Look through the data below for the line with "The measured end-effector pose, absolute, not", and transcribe it exactly together with each line after it up to and including the line with "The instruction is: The". Give nothing else.

BEGIN MATERIAL FOR THIS EXERCISE

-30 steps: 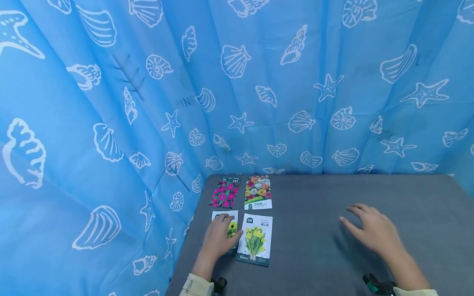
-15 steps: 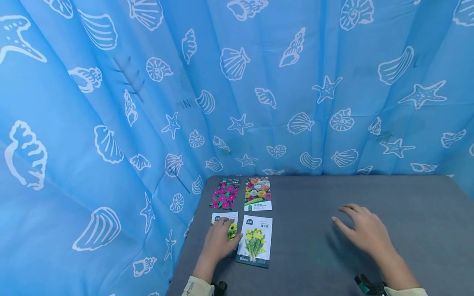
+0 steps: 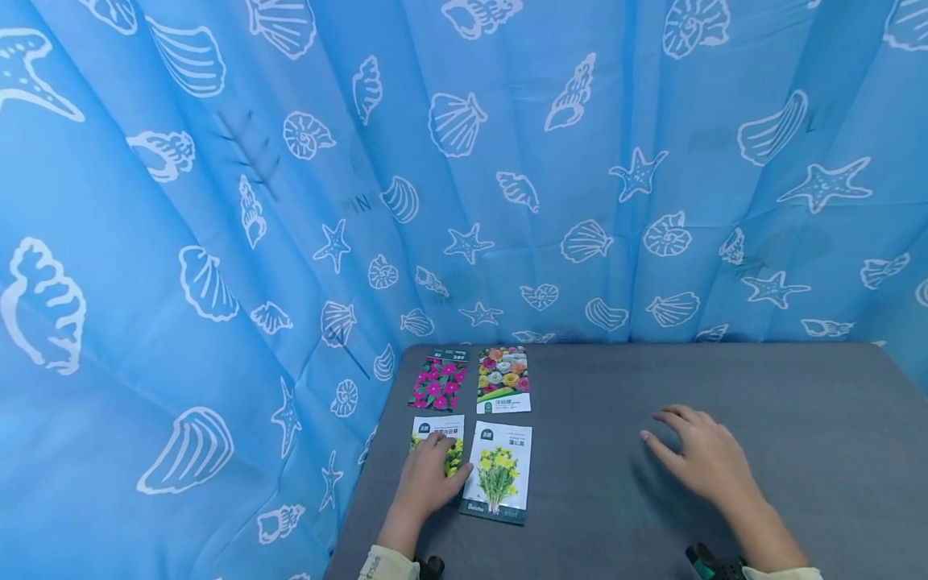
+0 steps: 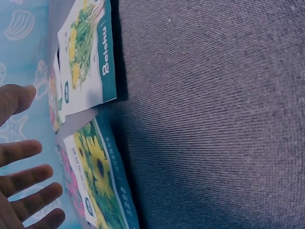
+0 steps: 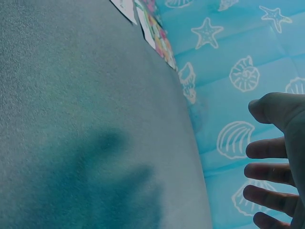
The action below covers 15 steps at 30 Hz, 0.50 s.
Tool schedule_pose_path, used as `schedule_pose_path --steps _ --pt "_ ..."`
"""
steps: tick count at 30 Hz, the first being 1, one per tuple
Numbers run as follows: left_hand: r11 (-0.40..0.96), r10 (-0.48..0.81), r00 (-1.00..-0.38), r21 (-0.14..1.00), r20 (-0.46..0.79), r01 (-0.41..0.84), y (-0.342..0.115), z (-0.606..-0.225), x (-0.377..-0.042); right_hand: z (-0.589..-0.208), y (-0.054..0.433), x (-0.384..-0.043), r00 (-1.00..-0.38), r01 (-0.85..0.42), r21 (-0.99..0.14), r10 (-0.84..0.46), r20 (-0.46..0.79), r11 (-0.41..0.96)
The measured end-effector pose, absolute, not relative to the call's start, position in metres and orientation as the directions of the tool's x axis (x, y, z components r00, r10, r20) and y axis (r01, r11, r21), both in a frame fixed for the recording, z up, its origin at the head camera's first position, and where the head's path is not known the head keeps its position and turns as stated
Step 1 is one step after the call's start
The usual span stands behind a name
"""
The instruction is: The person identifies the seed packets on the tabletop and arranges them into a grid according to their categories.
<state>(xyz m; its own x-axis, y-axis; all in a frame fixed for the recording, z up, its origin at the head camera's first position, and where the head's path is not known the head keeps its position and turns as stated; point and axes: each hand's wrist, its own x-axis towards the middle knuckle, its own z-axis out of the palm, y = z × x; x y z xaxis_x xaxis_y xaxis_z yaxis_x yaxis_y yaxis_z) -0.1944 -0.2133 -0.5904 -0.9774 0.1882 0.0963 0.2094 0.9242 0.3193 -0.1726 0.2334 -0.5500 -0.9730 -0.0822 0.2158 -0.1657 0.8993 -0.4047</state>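
My left hand [image 3: 428, 477] hovers over a seed packet with yellow sunflowers [image 4: 97, 164], hiding part of it in the head view. Its fingers are spread and hold nothing; the left wrist view shows them apart from the packet. Just right of it lies a seed packet with a yellow dandelion plant [image 3: 496, 474]. Behind these two lie a packet with magenta flowers [image 3: 438, 383] and a packet with mixed-colour blooms [image 3: 503, 379]. Well to the right, my right hand [image 3: 703, 455] is held above the table, fingers extended and nothing in them, its shadow falling on the cloth.
A dark grey cloth-covered table [image 3: 594, 467] bears the packets on its left side. Blue curtain [image 3: 536, 161] with white shell and starfish prints hangs along the table's back and left edges. Each wrist wears a dark strap [image 3: 714, 564].
My right hand has drifted left over the table. My left hand has shifted slightly down toward me, so more of the sunflower packet's top shows. The packets lie where they were.
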Motion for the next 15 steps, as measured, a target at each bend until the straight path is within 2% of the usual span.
schedule_pose_path --steps 15 --pt "0.924 0.195 -0.972 0.309 0.129 0.226 -0.222 -0.604 -0.195 -0.555 0.225 -0.172 -0.973 -0.174 -0.422 -0.089 0.214 0.890"
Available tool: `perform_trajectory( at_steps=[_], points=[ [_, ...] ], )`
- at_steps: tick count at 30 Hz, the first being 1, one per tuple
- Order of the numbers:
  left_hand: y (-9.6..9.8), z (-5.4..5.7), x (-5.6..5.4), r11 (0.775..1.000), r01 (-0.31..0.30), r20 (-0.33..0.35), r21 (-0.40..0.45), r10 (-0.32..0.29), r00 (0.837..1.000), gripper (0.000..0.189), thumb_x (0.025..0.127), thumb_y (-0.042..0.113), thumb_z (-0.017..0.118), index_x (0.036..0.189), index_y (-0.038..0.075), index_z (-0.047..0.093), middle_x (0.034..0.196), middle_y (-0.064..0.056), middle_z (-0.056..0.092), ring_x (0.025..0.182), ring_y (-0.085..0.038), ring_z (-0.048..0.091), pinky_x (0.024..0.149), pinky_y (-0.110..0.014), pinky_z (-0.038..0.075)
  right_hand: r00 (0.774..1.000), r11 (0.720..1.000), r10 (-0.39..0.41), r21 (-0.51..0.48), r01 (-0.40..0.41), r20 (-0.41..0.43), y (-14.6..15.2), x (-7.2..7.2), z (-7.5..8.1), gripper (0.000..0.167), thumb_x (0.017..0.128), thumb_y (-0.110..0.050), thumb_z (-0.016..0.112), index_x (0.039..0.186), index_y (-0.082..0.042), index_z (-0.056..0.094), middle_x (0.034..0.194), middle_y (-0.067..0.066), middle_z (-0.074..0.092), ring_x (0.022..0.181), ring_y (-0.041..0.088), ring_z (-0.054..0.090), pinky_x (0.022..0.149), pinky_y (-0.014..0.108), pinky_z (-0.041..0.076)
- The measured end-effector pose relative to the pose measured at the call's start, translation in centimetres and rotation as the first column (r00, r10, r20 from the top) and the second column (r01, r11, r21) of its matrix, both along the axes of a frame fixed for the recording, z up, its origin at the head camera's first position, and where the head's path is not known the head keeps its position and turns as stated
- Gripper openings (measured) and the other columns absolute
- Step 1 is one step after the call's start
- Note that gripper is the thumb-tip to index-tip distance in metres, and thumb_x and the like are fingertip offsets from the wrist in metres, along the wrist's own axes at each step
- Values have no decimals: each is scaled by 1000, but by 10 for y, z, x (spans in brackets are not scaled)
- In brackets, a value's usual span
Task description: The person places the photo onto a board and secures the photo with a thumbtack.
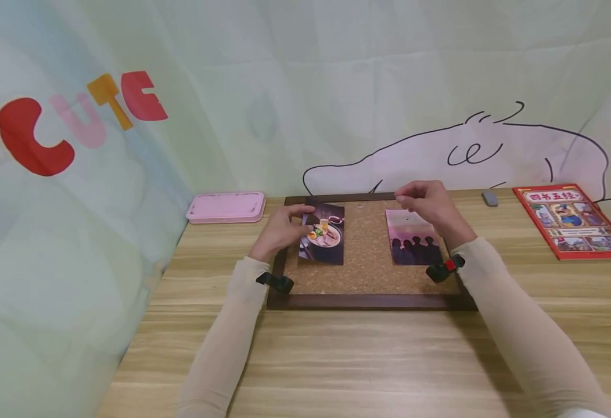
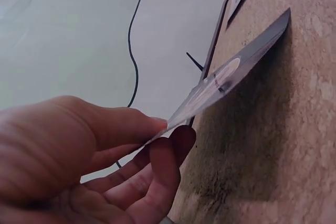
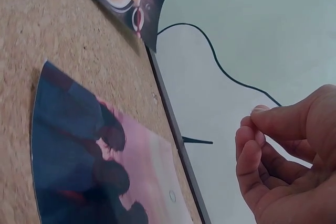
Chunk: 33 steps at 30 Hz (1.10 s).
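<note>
My left hand (image 1: 283, 231) pinches the left edge of a photo print (image 1: 331, 247) of a bowl of food. In the left wrist view this print (image 2: 210, 90) tilts up off the cork. A second photo (image 1: 415, 251), with dark silhouettes on a pink sky, lies on the right of the cork board (image 1: 366, 244). A small round clear pin (image 3: 172, 196) sits in its upper part. My right hand (image 1: 428, 206) is raised above that photo, fingers curled and thumb meeting the index fingertip; whether something tiny is between them, I cannot tell.
The board's dark frame (image 1: 373, 301) lies on a wooden table (image 1: 368, 360). A pink case (image 1: 226, 207) is at the back left. To the right are a small grey block (image 1: 490, 198) and a red book (image 1: 572, 220). A printed curtain (image 1: 284, 98) hangs behind.
</note>
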<state>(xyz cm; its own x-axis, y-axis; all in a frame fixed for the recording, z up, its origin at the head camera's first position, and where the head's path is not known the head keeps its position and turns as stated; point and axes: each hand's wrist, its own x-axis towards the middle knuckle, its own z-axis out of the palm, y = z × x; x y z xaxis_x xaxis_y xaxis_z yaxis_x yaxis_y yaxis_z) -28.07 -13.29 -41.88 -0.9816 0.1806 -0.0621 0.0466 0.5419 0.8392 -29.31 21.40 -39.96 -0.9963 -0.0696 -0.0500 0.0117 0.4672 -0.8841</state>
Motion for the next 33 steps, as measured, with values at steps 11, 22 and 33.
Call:
perform_trajectory(
  at_steps=[11,22,33],
  points=[
    [0,-5,2,998,36,60,-48,-33,998,53,95,5,75,147,13,66,148,-19,61,92,-19,66,70,-25,52,998,997,66,-39,-66,-7,-11,-1,5,26,107,-24,66,124,-5,74,114,13,73,100,24,60,93,44,53],
    [2,-8,2,988,34,25,-151,-31,999,53,93,7,77,145,11,67,150,-22,59,78,-17,56,72,-30,48,993,993,121,-14,-121,0,-30,-2,8,28,108,-22,65,127,-3,72,124,22,68,104,28,59,97,44,53],
    [7,-10,0,950,54,-50,-307,-73,996,53,92,9,78,143,5,67,157,-22,58,148,-40,53,125,-54,41,989,990,141,-21,-140,43,-60,-9,6,26,107,-18,67,127,-3,73,122,15,68,109,28,59,107,49,51]
  ],
)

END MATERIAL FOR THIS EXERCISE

# OUTPUT OF THE EXERCISE
The measured end-effector pose, absolute, not relative to the call's start, position in metres and orientation as the directions of the tool's x axis (x, y, z components r00, r10, r20) and y axis (r01, r11, r21), both in a frame fixed for the recording, z up, its origin at the head camera's first position, and where the head's path is not known the head keeps its position and turns as stated
Step 1 is one step after the call's start
The usual span stands behind a name
"""
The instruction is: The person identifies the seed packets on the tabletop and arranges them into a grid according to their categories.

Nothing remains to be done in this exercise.